» **PROMPT**
Leave out the images and output the records word for word.

» **Stored data entries**
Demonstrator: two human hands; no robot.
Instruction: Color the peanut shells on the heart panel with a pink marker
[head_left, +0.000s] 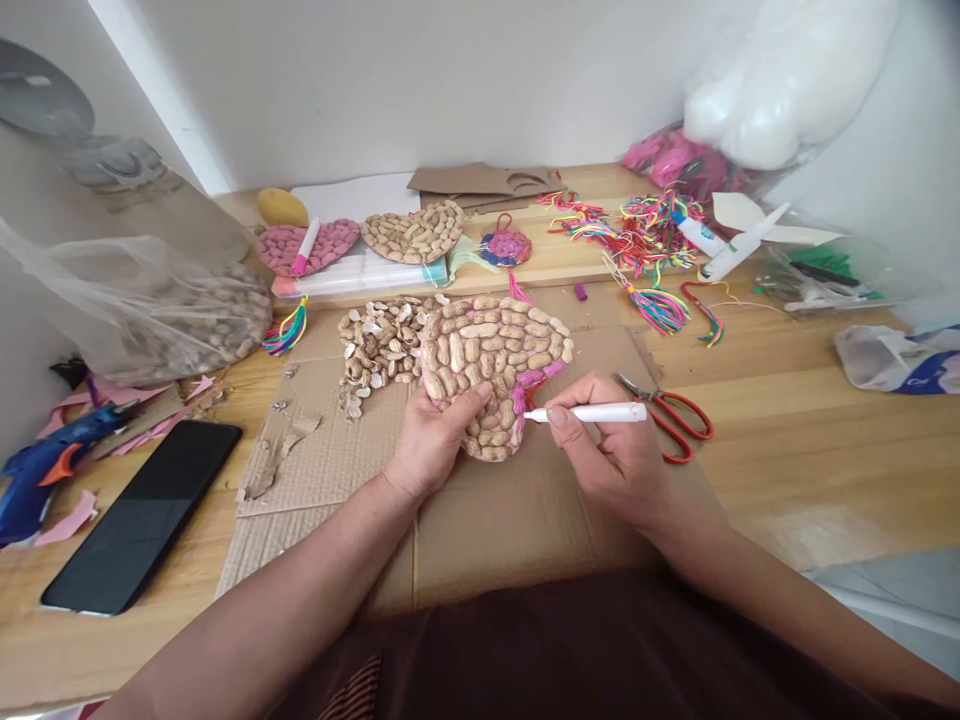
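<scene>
My left hand (pixel 441 437) grips the lower left edge of a heart-shaped plaque covered in peanut shells (pixel 491 352), its thumb pressed on the shells. Most shells are plain tan; several along the notch on the right are coloured pink. My right hand (pixel 611 455) is closed round a white marker (pixel 600 412), whose tip touches or nearly touches the pink shells at the notch. A purple-pink marker cap (pixel 580 291) lies beyond the plaque. Flat cardboard (pixel 495 530) lies under both hands. Right of my right hand are red-handled scissors (pixel 679 420).
Loose broken peanut shells (pixel 379 345) are piled left of the plaque. Behind stand a pink peanut heart (pixel 330 245) and a plain one (pixel 412 232). Colourful tassels (pixel 637 235) and glue bottles (pixel 742 245) are at right. A phone (pixel 142 515), glue gun (pixel 56 470) and bag of peanuts (pixel 195 310) occupy the left.
</scene>
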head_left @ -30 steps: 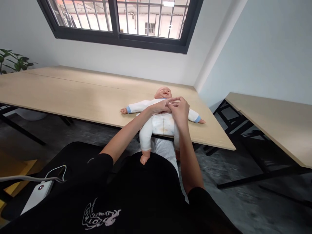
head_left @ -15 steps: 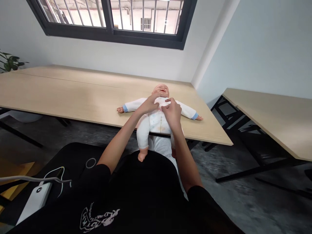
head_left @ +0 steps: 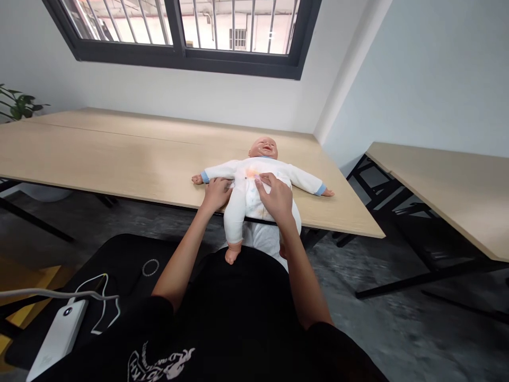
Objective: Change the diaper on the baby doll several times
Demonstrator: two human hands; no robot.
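Note:
A baby doll (head_left: 238, 212) lies face up on the table, its arms spread and its legs hanging over the near edge. It wears a white outfit with blue cuffs, and a white printed diaper (head_left: 253, 204) covers its front between the legs. My right hand (head_left: 278, 199) is over the diaper's upper front, thumb and fingers pinched together at its waist edge. Beside the doll's hip, on the left, my left hand (head_left: 217, 193) rests low at the table edge with its fingers curled in against the doll's side. What those fingertips hold is hidden.
The doll lies on a long wooden table (head_left: 119, 159) below a barred window (head_left: 238, 32). Another table (head_left: 445, 185) stands at right. On a black chair (head_left: 131, 254) at left lie a white power bank (head_left: 59, 334) with a cable and a bracelet (head_left: 150, 267).
My left hand has moved from the doll's chest down and left to its hip. My right hand has shifted slightly lower, and the doll's chest and collar are now uncovered.

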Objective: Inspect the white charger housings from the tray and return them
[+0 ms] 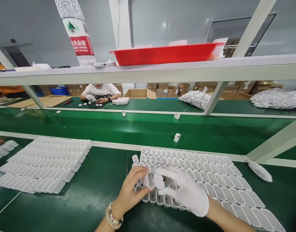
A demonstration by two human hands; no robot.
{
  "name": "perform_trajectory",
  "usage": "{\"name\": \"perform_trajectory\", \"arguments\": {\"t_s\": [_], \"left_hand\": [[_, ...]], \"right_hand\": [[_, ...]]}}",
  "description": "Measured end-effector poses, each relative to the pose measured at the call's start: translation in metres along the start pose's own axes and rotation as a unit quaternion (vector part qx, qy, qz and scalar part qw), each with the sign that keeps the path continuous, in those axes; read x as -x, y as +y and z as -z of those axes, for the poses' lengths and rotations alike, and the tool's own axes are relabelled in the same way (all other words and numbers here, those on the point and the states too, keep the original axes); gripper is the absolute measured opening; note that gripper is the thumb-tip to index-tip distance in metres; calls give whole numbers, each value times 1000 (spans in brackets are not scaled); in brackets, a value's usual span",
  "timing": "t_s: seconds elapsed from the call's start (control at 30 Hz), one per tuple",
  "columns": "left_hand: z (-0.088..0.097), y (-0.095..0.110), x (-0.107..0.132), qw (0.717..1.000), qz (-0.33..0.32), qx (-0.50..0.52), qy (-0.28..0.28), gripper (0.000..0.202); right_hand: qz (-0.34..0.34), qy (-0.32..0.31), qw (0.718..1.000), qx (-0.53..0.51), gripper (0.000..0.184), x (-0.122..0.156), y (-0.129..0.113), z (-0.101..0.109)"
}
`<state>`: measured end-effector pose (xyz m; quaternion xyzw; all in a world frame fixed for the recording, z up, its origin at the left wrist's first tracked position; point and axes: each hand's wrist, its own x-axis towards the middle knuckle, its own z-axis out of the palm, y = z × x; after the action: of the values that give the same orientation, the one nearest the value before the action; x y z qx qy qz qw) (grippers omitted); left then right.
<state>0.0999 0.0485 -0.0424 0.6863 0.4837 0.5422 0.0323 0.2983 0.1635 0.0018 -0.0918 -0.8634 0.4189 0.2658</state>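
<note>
My bare left hand (pixel 132 187), with a beaded bracelet on its wrist, grips a white plastic housing (pixel 149 180) whose open end faces right. In my gloved right hand (pixel 184 187) is a small white rounded part (pixel 159 181), pinched between thumb and fingers right beside the housing's opening. Whether the two parts touch I cannot tell. Both hands are above rows of white housings (pixel 220 191) standing on the green bench, some with dark slots inside. Thin metal rods (pixel 127 165) lie left of these rows.
More white housings (pixel 46 158) stand in rows at the left. A green conveyor belt (pixel 90 125) carries a few small white pieces. Overhead, a shelf (pixel 148 72) holds a red tray (pixel 164 54) and a water bottle (pixel 77 35). A co-worker (pixel 101 92) sits across the belt.
</note>
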Motion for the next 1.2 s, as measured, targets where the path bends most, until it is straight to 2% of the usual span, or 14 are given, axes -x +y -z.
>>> {"name": "perform_trajectory", "arguments": {"t_s": [0.1,0.17,0.3,0.4,0.5,0.6,0.9,1.07,1.2], "left_hand": [[0,2,0,1000,-7,-3,0,46],[1,4,0,1000,-7,-6,-1,47],[1,7,-3,1000,5,-7,-4,46],[1,9,-3,1000,13,-7,-2,44],[0,11,-3,1000,22,-9,0,43],[-1,11,-3,1000,27,-9,0,43],[0,12,-4,999,28,-16,-16,41],[1,11,-3,999,11,-33,-31,40],[2,11,-3,999,28,-28,-37,38]], "right_hand": [[7,0,1000,15,27,2,3,-4],[-14,20,999,37,31,4,3,-6],[-57,53,995,67,48,8,2,-8],[-53,53,995,72,43,9,0,-9],[-83,50,992,83,38,12,0,-11],[-99,50,989,96,42,16,1,-12],[-99,43,988,108,38,19,6,-18],[-86,33,979,180,35,21,15,-24],[-92,16,976,195,33,19,14,-23]]}}
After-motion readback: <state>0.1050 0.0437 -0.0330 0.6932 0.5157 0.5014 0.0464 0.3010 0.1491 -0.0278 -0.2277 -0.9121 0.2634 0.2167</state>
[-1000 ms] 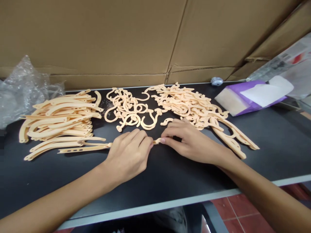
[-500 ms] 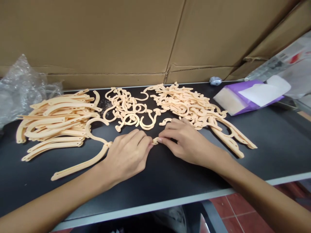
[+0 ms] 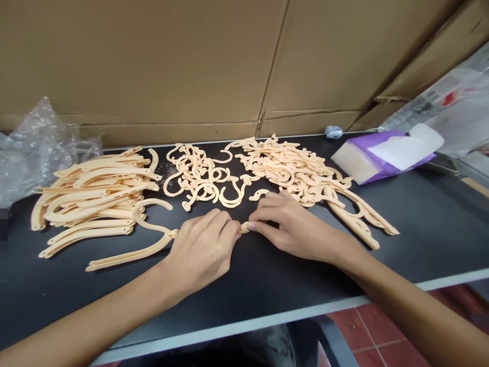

» **SOLUTION FOR THIS TASK**
Demonstrator: two human hands; no robot.
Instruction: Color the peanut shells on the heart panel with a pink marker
[head_left, +0.000s] 
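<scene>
My left hand (pixel 441 437) grips the lower left edge of a heart-shaped plaque covered in peanut shells (pixel 491 352), its thumb pressed on the shells. Most shells are plain tan; several along the notch on the right are coloured pink. My right hand (pixel 611 455) is closed round a white marker (pixel 600 412), whose tip touches or nearly touches the pink shells at the notch. A purple-pink marker cap (pixel 580 291) lies beyond the plaque. Flat cardboard (pixel 495 530) lies under both hands. Right of my right hand are red-handled scissors (pixel 679 420).
Loose broken peanut shells (pixel 379 345) are piled left of the plaque. Behind stand a pink peanut heart (pixel 330 245) and a plain one (pixel 412 232). Colourful tassels (pixel 637 235) and glue bottles (pixel 742 245) are at right. A phone (pixel 142 515), glue gun (pixel 56 470) and bag of peanuts (pixel 195 310) occupy the left.
</scene>
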head_left @ -30 steps: 
head_left @ -15 steps: 
head_left @ +0 steps: 
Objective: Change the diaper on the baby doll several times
Demonstrator: two human hands; no robot.
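Note:
A baby doll (head_left: 238, 212) lies face up on the table, its arms spread and its legs hanging over the near edge. It wears a white outfit with blue cuffs, and a white printed diaper (head_left: 253, 204) covers its front between the legs. My right hand (head_left: 278, 199) is over the diaper's upper front, thumb and fingers pinched together at its waist edge. Beside the doll's hip, on the left, my left hand (head_left: 217, 193) rests low at the table edge with its fingers curled in against the doll's side. What those fingertips hold is hidden.
The doll lies on a long wooden table (head_left: 119, 159) below a barred window (head_left: 238, 32). Another table (head_left: 445, 185) stands at right. On a black chair (head_left: 131, 254) at left lie a white power bank (head_left: 59, 334) with a cable and a bracelet (head_left: 150, 267).
My left hand has moved from the doll's chest down and left to its hip. My right hand has shifted slightly lower, and the doll's chest and collar are now uncovered.
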
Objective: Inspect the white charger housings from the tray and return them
[+0 ms] 
A demonstration by two human hands; no robot.
{
  "name": "perform_trajectory",
  "usage": "{\"name\": \"perform_trajectory\", \"arguments\": {\"t_s\": [_], \"left_hand\": [[_, ...]], \"right_hand\": [[_, ...]]}}",
  "description": "Measured end-effector poses, each relative to the pose measured at the call's start: translation in metres along the start pose's own axes and rotation as a unit quaternion (vector part qx, qy, qz and scalar part qw), each with the sign that keeps the path continuous, in those axes; read x as -x, y as +y and z as -z of those axes, for the poses' lengths and rotations alike, and the tool's own axes are relabelled in the same way (all other words and numbers here, those on the point and the states too, keep the original axes); gripper is the absolute measured opening; note that gripper is the thumb-tip to index-tip distance in metres; calls give whole numbers, each value times 1000 (spans in brackets are not scaled); in brackets, a value's usual span",
  "timing": "t_s: seconds elapsed from the call's start (control at 30 Hz), one per tuple",
  "columns": "left_hand: z (-0.088..0.097), y (-0.095..0.110), x (-0.107..0.132), qw (0.717..1.000), qz (-0.33..0.32), qx (-0.50..0.52), qy (-0.28..0.28), gripper (0.000..0.202); right_hand: qz (-0.34..0.34), qy (-0.32..0.31), qw (0.718..1.000), qx (-0.53..0.51), gripper (0.000..0.184), x (-0.122..0.156), y (-0.129..0.113), z (-0.101..0.109)"
}
`<state>`: measured end-effector pose (xyz m; quaternion xyzw; all in a world frame fixed for the recording, z up, its origin at the left wrist's first tracked position; point and axes: each hand's wrist, its own x-axis towards the middle knuckle, its own z-axis out of the palm, y = z × x; after the action: of the values that give the same orientation, the one nearest the value before the action; x y z qx qy qz qw) (grippers omitted); left then right.
<state>0.0999 0.0485 -0.0424 0.6863 0.4837 0.5422 0.0323 0.2983 0.1635 0.0018 -0.0918 -0.8634 0.4189 0.2658</state>
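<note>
My bare left hand (pixel 132 187), with a beaded bracelet on its wrist, grips a white plastic housing (pixel 149 180) whose open end faces right. In my gloved right hand (pixel 184 187) is a small white rounded part (pixel 159 181), pinched between thumb and fingers right beside the housing's opening. Whether the two parts touch I cannot tell. Both hands are above rows of white housings (pixel 220 191) standing on the green bench, some with dark slots inside. Thin metal rods (pixel 127 165) lie left of these rows.
More white housings (pixel 46 158) stand in rows at the left. A green conveyor belt (pixel 90 125) carries a few small white pieces. Overhead, a shelf (pixel 148 72) holds a red tray (pixel 164 54) and a water bottle (pixel 77 35). A co-worker (pixel 101 92) sits across the belt.
</note>
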Motion for the next 1.2 s, as measured, targets where the path bends most, until it is straight to 2% of the usual span, or 14 are given, axes -x +y -z.
>>> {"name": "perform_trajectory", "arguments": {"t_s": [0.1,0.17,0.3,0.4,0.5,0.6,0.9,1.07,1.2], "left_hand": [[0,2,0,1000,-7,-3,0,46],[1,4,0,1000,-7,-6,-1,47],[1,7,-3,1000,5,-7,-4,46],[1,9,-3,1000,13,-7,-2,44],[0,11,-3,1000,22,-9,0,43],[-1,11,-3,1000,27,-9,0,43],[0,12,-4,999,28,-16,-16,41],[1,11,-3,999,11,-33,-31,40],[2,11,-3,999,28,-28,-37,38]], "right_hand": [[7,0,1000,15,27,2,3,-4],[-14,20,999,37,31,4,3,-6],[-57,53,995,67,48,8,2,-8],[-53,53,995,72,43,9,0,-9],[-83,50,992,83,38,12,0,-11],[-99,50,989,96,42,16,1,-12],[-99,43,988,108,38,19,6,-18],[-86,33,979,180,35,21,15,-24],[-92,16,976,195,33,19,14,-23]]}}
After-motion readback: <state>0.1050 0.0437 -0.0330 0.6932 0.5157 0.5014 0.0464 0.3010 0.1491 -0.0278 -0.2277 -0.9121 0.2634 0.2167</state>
[-1000 ms] 
[-500 ms] 
[+0 ms] 

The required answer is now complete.